L _p /L _n =2.3 D _tpt = (4 [(πD ² _f /4) + (H x W)] / π) ^1/2 4.65≦L _p /D _tpt ≦6.25 In the formula, L _p is the spray outlet The length of the passage is 34, L _n is the flow length of the mixing chamber 36, D _f is the diameter of the slurry inlet passage 38, W is the width in the elongated direction excluding the rounded portions at both ends of the mixing chamber 42, and D _tpt is The total slurry hydraulic diameter, H, as defined above, is the height 40 perpendicular to the elongated direction of the mixing chamber.

Although the exact magnitudes of the constants in the above equations may change for substantially liquid materials other than coal-water slurries, the expected values of these relationships are can be expected to be useful when designing oval shaped atomizers for should be interpreted in the explanatory sense thereof, and therefore should be understood not to be limiting to the scope disclosed herein.

Effects of the Invention The atomizer according to the present invention can operate under low supply pressure by arranging the inlet passage and the spray outlet passage for the slurry and atomizing medium as described above, and by making the flow cross section of the mixing chamber into an oval shape. can generate a fine liquid spray.

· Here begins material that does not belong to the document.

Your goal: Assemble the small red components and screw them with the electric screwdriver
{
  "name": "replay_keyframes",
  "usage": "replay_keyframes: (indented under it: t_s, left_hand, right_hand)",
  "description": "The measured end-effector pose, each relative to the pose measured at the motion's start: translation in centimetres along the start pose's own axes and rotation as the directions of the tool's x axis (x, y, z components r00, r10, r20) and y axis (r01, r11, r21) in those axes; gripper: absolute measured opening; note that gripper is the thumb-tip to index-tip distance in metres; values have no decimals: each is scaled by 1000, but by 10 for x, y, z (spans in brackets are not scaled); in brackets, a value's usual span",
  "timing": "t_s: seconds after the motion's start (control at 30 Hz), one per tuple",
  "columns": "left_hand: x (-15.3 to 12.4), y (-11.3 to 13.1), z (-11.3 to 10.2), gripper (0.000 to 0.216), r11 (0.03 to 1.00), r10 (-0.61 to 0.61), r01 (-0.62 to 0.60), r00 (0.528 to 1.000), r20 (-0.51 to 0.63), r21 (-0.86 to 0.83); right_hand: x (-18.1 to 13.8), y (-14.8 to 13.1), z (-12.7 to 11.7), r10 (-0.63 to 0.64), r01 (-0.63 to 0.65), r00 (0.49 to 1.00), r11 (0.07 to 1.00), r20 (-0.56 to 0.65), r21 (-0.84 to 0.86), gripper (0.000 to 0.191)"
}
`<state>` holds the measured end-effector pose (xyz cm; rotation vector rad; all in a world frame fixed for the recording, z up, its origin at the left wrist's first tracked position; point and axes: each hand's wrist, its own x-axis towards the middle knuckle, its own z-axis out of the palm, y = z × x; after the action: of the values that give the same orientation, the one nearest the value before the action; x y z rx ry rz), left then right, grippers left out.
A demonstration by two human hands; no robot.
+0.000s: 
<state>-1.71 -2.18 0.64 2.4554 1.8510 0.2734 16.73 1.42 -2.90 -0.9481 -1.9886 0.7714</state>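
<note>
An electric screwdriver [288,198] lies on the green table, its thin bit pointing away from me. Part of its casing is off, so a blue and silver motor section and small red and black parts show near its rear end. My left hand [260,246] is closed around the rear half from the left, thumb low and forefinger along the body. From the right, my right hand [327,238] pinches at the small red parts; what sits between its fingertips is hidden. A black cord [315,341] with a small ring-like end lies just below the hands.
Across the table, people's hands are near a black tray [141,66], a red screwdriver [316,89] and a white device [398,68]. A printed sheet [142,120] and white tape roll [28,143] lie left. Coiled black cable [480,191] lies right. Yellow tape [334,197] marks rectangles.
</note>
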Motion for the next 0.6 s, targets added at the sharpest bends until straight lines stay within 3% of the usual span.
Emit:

In addition, in the atomizer of the present invention, the flow cross section of the mixing chamber is oval, and the atomization pressure does not need to be higher than in the case of a perfect circle in the conventional example, so the amount of atomization medium used can be reduced. be able to. Since the oval flow cross-sectional area of the mixing chamber in the sprayer of the present invention is larger than the perfect circular flow cross-sectional area of the conventional example, if the particles have the same particle size, the present invention has a larger flow cross-sectional area than the conventional example. Particles are more easily released from the atomizer, and therefore there is less clogging of the internal flow path of the atomizer.

Additionally, the configurations disclosed herein need not be limited to atomizers for liquid-solid slurries, but may also have beneficial results when used with other viscous liquids where excellent dispersion is desired as a spray of fine droplets. The giving is so obvious even to the most general reader that it bears repeating here. Other embodiments not listed herein will likewise be apparent to those skilled in the art upon reading the above specification and examining the appended claims and accompanying drawings.

[Brief explanation of drawings]

FIG. 1 is a schematic diagram showing a sprayer dispersing a liquid into a spray of fine droplets. FIG. 2 is a longitudinal sectional view of a sprayer according to the invention. FIG. 3 is a sectional view taken along line 3--3 in FIG. 2. FIG. 4 is a graph illustrating the performance of a sprayer according to the present invention compared to the performance of a prior art sprayer. 10...Furnace chamber, 12...Spray distribution means,
14... Two-fluid sprayer, 16... Spray pattern, 18... Liquid-solid slurry, 20... Atomizing medium, 22... Mixture, 24... First inlet channel,
26...Second inlet channel, 28...Mixing chamber, 30...
...Spray exit passageway.

Claims (1)

[Claims] 1 A two-fluid atomizer for dispersing a substantially liquid substance, comprising a first inlet channel for the atomizing medium, a second inlet channel for said substantially liquid substance, a mixing chamber, and said mixing chamber. and a spray outlet passageway between the spray outlet passage and the exterior of the atomizer, wherein the first inlet passageway is collinear with the spray outlet passageway, and the mixing chamber is configured to contain the atomizing medium. and a mixing chamber disposed between the first inlet passageway and the spray outlet passageway for containing the substantially liquid material and discharging both as a mixed mixture through the spray outlet passageway; The mixing chamber has an oval flow cross section that extends in a direction perpendicular to the flow direction of the atomizing medium, and the second inlet flow path is perpendicular to the elongate direction of the oval cross section of the mixing chamber. A two-fluid atomizer, characterized in that the two-fluid atomizer is disposed obliquely to the flow direction of the atomization medium.